Sportlich setzte sich das DFB-Team mit zwei Siegen durch
Sportlich war die Sache eine klare Angelegenheit. Das Hinspiel in Ost-Berlin gewann die DFB-Elf nach einem Eigentor von Fischer und einem Treffer von Gert „Charly“ Dörfel mit 2:0. Dörfel feierte übrigens am vergangen Mittwoch auf Mallorca seinen 80. Geburtstag.
Das Spiel in Düsseldorf endete 2:1 für die DFB-Auswahl. Nach einem 0:1-Rückstand durch einen Handelfmeter, verwandelt von Schröter ja, das gab es damals auch schon, gelang Thimm in der 33. Minute der Ausgleich und Wilkening in der 65. Minute der Siegtreffer. Durch diese beiden Siege wurde eine dritte Partie hinfällig. Ein Segen für die Sportpolitiker. Und das, obwohl in der DFB-Auswahl reine Amateure standen und auf Seiten des DFV die sogenannten Staatsamateure. Daher war die DFV-Auswahl im Vorfeld auch Favorit gewesen.
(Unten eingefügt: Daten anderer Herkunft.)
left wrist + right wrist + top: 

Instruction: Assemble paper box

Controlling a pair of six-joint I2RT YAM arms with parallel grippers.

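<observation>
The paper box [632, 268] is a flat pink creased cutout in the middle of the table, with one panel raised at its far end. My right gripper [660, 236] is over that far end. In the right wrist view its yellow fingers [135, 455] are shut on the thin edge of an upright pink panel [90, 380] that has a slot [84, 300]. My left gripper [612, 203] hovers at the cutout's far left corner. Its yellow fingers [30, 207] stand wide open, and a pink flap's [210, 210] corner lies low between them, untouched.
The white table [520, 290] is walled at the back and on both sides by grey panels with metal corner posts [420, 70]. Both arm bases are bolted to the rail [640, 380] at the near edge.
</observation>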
In beiden Partien stand mit Matthias „Matthes“ Mauritz auch eine Fortuna-Legende auf dem Platz. Von 1945 bis 1960 absolvierte er insgesamt 760 Spiele für die Rot-Weißen. Dabei traf er 108 Mal das Tor, darunter 297 Spiele in der Fußball-Oberliga West mit 44 Treffern.
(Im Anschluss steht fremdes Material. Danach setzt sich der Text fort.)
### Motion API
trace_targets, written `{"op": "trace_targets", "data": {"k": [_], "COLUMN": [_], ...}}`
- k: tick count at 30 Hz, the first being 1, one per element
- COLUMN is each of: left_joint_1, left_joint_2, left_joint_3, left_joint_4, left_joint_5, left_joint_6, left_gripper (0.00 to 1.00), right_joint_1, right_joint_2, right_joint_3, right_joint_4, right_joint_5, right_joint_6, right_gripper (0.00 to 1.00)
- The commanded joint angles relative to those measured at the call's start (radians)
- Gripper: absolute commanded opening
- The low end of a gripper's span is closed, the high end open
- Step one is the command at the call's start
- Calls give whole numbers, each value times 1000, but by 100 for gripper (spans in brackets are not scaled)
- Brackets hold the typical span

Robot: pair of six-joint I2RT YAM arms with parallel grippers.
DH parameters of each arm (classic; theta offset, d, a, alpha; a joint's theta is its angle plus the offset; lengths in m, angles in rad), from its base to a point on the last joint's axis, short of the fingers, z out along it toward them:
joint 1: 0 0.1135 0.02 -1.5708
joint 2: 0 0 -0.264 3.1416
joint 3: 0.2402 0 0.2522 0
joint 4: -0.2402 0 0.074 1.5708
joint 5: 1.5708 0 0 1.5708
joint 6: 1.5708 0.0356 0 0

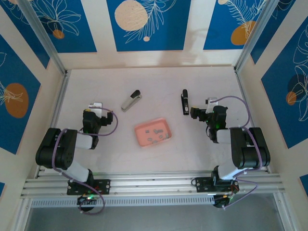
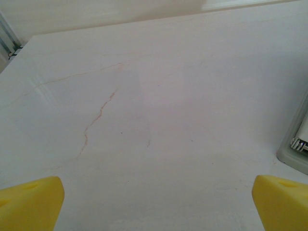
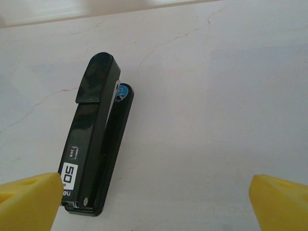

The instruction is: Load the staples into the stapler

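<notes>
**Inspector:** State the right gripper [image 3: 154, 209] and what lies before it.

**Assistant:** Jaws spread wide, holding nothing. The black stapler [image 3: 96, 139] lies ahead of them on the table [image 1: 144, 82], left of their midline in the wrist view. Its near end is just beside one yellow fingertip [image 3: 29, 199], with no contact seen.

**Inspector:** Its long axis?

**Assistant:** It runs away from the jaws, leaning slightly rightward at the far end. From above it points roughly from the near edge towards the back wall. In my judgement a grip across its width calls for a shift sideways towards it first.

**Inspector:** Its condition?

**Assistant:** Shut, glossy black, white label marked 50 at the near end. It appears to lie on its side, arm and base showing side by side.

**Inspector:** The staples [image 1: 157, 134]?

**Assistant:** Tiny grey strips, loose in the pink tray [image 1: 142, 136], which sits between the two arms and nearer the bases than either stapler. They are too small to count.

**Inspector:** The left gripper [image 2: 154, 207]?

**Assistant:** Also wide and empty, over bare table. The grey stapler [image 1: 131, 101] lies to its right, well apart from the black one.

**Inspector:** Nearer arm?

**Assistant:** The right, for the black stapler. For the tray, the right is somewhat closer.
</notes>
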Motion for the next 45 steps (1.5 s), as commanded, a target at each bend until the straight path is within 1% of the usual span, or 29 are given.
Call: {"op": "trace_targets", "data": {"k": [1, 34, 35, 37, 40, 45], "left_joint_1": [11, 11, 10, 10, 11, 13], "left_joint_2": [-4, -4, -4, -4, -4, -2], "left_joint_3": [16, 16, 16, 17, 17, 22], "left_joint_4": [-4, -3, -3, -3, -4, -15], "left_joint_5": [20, 21, 21, 21, 21, 27], "left_joint_6": [10, 11, 12, 11, 12, 8], "left_gripper": [100, 100, 100, 100, 100, 100], "right_joint_1": [-4, -4, -8, -41, -2, -7], "right_joint_2": [-1, 0, 0, -6, 0, -1], "right_joint_3": [9, 9, 10, 0, 13, 12], "right_joint_4": [18, 19, 18, 33, 14, 14], "right_joint_5": [-14, -14, -24, -85, -14, -28], "right_joint_6": [-19, -21, -15, -1, -25, -22], "right_gripper": [99, 99, 99, 99, 99, 99]}}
Die Stimmung auf dem Spielfeld war ziemlich frostig. „Es habe keinerlei Kontakt zu den Spielern aus der westdeutschen Auswahl gegeben“, sagte DDR-Spieler Bringfield Müller viele Jahre später zu einer Zeitung. Mannschaftsfotos wurden nicht gemacht und die Hymnen der beiden Länder wurden auch nicht gespielt
Ursprünglich war einmal angedacht, in zwei Sichtungsspielen die besten Spieler für eine Mannschaft auszusuchen. Doch in einer gemeinsamen Sitzung am 17. April 1959 in München lehnte der DFB ein solches Ansinnen ab. In einem gemeinsam verabschiedeten Kommunique heißt es: „Die Vertreter des DFB vertreten den Standpunkt, dass öffentliche Sichtungsspiele als Beginn des Aufbaus einer Olympiamannschaft nicht zweckmäßig sind und das Ergebnis solcher Spiele nicht die Grundlage für die Auswahl eines Olympiateams bilden kann.“ Es wurde vereinbart, weitere Beratungen zur Klärung der Standpunkte zu führen. Die Standpunkte wurden aber nie geklärt.
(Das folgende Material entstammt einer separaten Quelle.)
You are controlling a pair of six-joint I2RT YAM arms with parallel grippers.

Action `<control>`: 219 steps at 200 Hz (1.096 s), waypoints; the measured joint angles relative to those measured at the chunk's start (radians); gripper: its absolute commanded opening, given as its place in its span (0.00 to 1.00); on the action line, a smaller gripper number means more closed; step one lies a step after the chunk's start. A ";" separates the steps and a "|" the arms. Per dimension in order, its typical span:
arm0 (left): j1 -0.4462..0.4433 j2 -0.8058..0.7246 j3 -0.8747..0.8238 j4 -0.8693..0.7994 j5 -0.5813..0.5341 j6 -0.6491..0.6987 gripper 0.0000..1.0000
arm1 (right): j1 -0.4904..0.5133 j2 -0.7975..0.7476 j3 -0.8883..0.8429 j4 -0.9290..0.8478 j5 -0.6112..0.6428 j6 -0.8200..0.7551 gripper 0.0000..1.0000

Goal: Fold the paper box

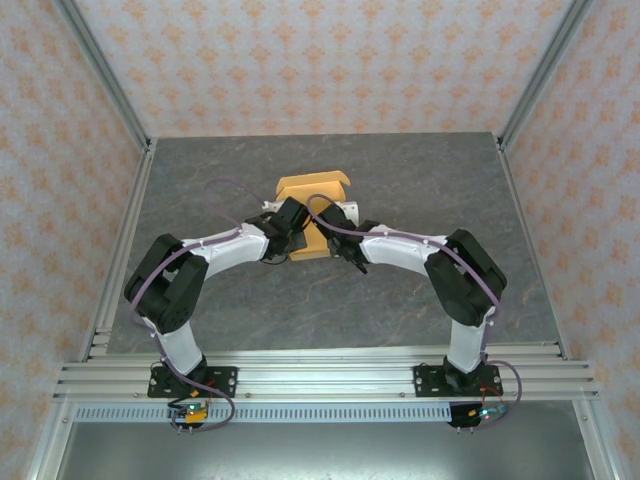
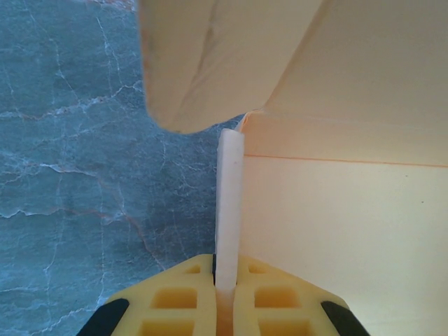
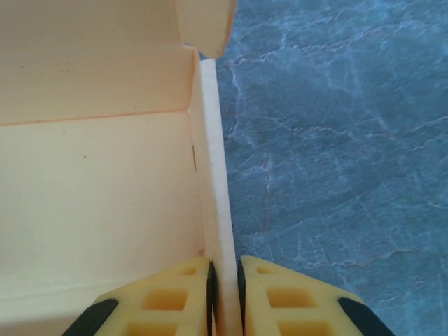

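The paper box (image 1: 313, 192) is sitting near the middle of the grey marbled surface (image 1: 420, 180), partly formed, with its side walls standing up and a rounded flap (image 2: 224, 63) leaning over at the far end. Both arms are reaching in from the near edge and meeting at the box.

The left claw (image 2: 225, 278) is pinching the box's left wall: in the left wrist view the thin pale edge of that wall (image 2: 229, 196) is running straight up from between the yellow fingers (image 2: 175, 297), which are pressing in on it from both sides. The box floor (image 2: 350, 231) is lying to the right of that edge and bare surface to the left.

The right claw (image 3: 224, 280) is doing the same on the opposite wall, its jaws standing almost together with only the upright wall edge (image 3: 213, 175) between them. The box interior (image 3: 91, 196) is lying to the left and bare surface to the right.

Open grey surface is lying on every side of the box, widest toward the far corners and out to the left and right, up to the metal frame posts (image 1: 125, 130) and patterned walls (image 1: 300, 60).
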 measured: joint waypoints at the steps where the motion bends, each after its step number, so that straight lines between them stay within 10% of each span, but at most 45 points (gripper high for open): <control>1: 0.000 0.000 0.000 0.000 0.000 0.000 0.00 | 0.000 0.000 0.000 0.000 0.002 0.000 0.19; 60: 0.001 0.020 0.006 0.005 0.004 0.013 0.00 | 0.005 -0.054 -0.016 -0.024 0.026 0.039 0.48; 116: 0.038 0.003 -0.043 0.121 0.078 0.021 0.00 | -0.017 -0.589 -0.205 0.093 -0.126 0.126 0.82; 166: 0.060 -0.108 -0.089 0.250 0.201 -0.011 0.00 | -0.302 -0.679 -0.451 0.377 -0.504 0.443 0.85; 219: 0.060 -0.159 -0.106 0.253 0.329 -0.140 0.00 | -0.315 -0.537 -0.493 0.714 -0.722 0.792 0.88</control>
Robert Becker vom Kicker schrieb damals: „Es ist eine Frage, ob die Wünsche, die beim Sieger auf spielerischen Gebiet offen geblieben sind, von den Besten des Verlierers erfüllt würden. Fußball-Mannschaften stellen sich nicht nach Ranglisten auf, sondern wachsen zusammen. Und zumindest dieser Forderung wurde unsere DFB-Elf gerecht. Was Betreuer Schorch Gawliczek hier im Eiltempo schuf, ermuntert uns, auch an die Zukunft dieser Mannschaft zu glauben.“ Damit hatte er allerdings unrecht, denn in den Qualifikationsspielen gegen Polen und Finnland schied die DFB-Elf aus und es fuhr keine deutsche Mannschaft zu Olympia.